The TFLOPS we could achieve with this matmul would thus be around 150 or 280, minus the cost of writing to smem and synchronizing, for group = 8 and 16, respectively. That is, we’re hopefully ≥1.5x faster for the second MMA, just as we hopefully are for the first.

For FA4 and Blackwell, we will take this route as we transfer memory between registers and tensor memory regardless.

Option `1`: Perform split-k reduction, do not transpose `O`

To keep P in registers and avoid the need for synchronizing on every iteration, we can avoid transposing the second matmul via doing a warp-level split-k reduction. That is, we can calculate O += P' @ V, with P in registers, and the reduction split across warps.

For example, warp w will perform O += (P[range(16) + 16*w + 16*W*k, :])' @ V[range(16) + 16*w + 16*W*k, :] for k in range(R).

After the main loop, we must combine the accumulators of all warps, performing corrections, as in Ampere warp-level split-k.

However, we’re left again with the problem of only group rows in the operation.

We can’t naively use sm80’s old MMA instructions here, because overlapping the second MMA with the softmax calculation is an important optimization in FA3.

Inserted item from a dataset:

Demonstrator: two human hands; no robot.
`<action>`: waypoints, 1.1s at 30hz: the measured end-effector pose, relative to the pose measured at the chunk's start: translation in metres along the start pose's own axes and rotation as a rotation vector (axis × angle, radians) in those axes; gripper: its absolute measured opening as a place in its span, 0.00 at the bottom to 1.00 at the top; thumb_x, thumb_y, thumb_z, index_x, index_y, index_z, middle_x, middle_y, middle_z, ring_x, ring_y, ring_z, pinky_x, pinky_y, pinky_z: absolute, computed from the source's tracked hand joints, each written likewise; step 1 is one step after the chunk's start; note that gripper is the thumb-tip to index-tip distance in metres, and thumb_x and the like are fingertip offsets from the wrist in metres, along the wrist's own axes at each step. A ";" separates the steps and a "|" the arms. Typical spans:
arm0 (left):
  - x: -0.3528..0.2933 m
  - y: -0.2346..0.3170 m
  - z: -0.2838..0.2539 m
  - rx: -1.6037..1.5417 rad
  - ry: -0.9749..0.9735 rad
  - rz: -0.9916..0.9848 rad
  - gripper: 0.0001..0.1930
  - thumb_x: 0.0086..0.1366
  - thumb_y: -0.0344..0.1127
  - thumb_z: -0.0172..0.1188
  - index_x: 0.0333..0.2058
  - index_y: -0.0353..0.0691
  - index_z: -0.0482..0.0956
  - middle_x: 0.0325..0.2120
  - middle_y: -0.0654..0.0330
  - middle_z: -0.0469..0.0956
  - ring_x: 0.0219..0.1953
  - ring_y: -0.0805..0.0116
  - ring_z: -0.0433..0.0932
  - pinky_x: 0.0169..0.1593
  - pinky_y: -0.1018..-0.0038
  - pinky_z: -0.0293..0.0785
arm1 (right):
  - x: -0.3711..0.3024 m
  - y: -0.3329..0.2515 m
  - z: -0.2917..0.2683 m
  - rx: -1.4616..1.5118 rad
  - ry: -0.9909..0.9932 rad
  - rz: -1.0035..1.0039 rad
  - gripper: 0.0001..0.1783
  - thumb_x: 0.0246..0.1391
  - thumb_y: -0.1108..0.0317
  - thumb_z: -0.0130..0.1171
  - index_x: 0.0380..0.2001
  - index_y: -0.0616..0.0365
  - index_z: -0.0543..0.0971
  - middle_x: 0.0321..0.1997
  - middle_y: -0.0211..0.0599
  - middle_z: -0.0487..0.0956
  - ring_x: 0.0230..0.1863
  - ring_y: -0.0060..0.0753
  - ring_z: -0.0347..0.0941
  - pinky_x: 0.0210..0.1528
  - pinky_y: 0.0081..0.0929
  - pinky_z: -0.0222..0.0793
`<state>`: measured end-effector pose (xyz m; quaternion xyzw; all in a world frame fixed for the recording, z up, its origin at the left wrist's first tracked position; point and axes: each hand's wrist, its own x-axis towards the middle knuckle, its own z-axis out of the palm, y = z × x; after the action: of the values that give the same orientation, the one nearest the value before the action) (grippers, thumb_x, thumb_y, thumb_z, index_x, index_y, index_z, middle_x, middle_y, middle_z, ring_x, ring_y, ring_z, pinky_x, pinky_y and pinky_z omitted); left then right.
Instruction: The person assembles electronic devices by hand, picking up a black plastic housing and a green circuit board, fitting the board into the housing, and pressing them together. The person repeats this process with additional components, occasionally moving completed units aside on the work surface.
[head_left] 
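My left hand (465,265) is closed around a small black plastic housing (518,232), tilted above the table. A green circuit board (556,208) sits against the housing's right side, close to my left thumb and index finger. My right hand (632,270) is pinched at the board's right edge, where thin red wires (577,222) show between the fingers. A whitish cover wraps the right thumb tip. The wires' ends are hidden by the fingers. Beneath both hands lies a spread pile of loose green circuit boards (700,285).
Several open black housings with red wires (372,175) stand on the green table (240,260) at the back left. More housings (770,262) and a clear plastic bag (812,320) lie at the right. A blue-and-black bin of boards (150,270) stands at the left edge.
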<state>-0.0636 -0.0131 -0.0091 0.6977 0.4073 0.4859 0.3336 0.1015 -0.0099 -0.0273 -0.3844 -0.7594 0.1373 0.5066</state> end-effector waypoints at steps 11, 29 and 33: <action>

However, we could still consider the possibility. One can think of a series of sm80 MMAs being necessarily less efficient than WGMMA for a few reasons:

Memory reuse. Multiple warps must load the same data into memory to use MMAs on large blocks. WGMMA probably does something more efficient under the hood.
Asynchronous - allows overlapping computation. This is important to FA3’s performance, allowing MMA and softmax to overlap.
Less work for the scheduler, as instructions are much larger.
Being larger, it can probably be implemented more efficiently, moving less data around in the silicon.

Problem 0. does not apply to this case: P s are already in registers, and V is not reused across any warps.

The primary problem for performance may be 1, as 2 and 3 may be mitigated by the fact that we’re reducing the amount of wasted computation. We could address 1 at the cost of increasing register pressure, by overlapping K @ Q' computations with the softmax . Normally, we overlap the softmax with the second MMA, as this can be done with a minimal cost to register use. Overlapping the first MMA with softmax is also possible — in terms of dependency graph, it is trivial, as each of the first MMAs are independent — but the register cost is higher.

This may be possible, as our register use is otherwise going to be smaller than when encoding, due to processing only group rows of Q at a time. Warp-level split-k eats into that, however, given enough time to experiment, it would be interesting to see how well this approach works.

Another alternative is using WGMMA here, same as in the current decoding implementation, where we use only group/64 rows per wgmma.

Between option 0 (copying to shared memory and synchronizing) and option 1, I think option 0 should have a higher priority for exploration. This is because

We have to transfer memory regardless on Blackwell.
If this approach (transposing) is really worth while, option 0 lets us transpose for both MMAs. Thus, if it is a big win to do so, then we should try to do for both MMAs / the win will be big enough to compensate for the synchronization.

A final point I’d like to make is that in decoding currently, warps 1..3 currently branch to skip the softmax so the scheduler isn’t busy assigning useless work to them. The approach proposed here lets all warps to contribute to the softmax calculation (but they must synchronize to communicate the col_max results).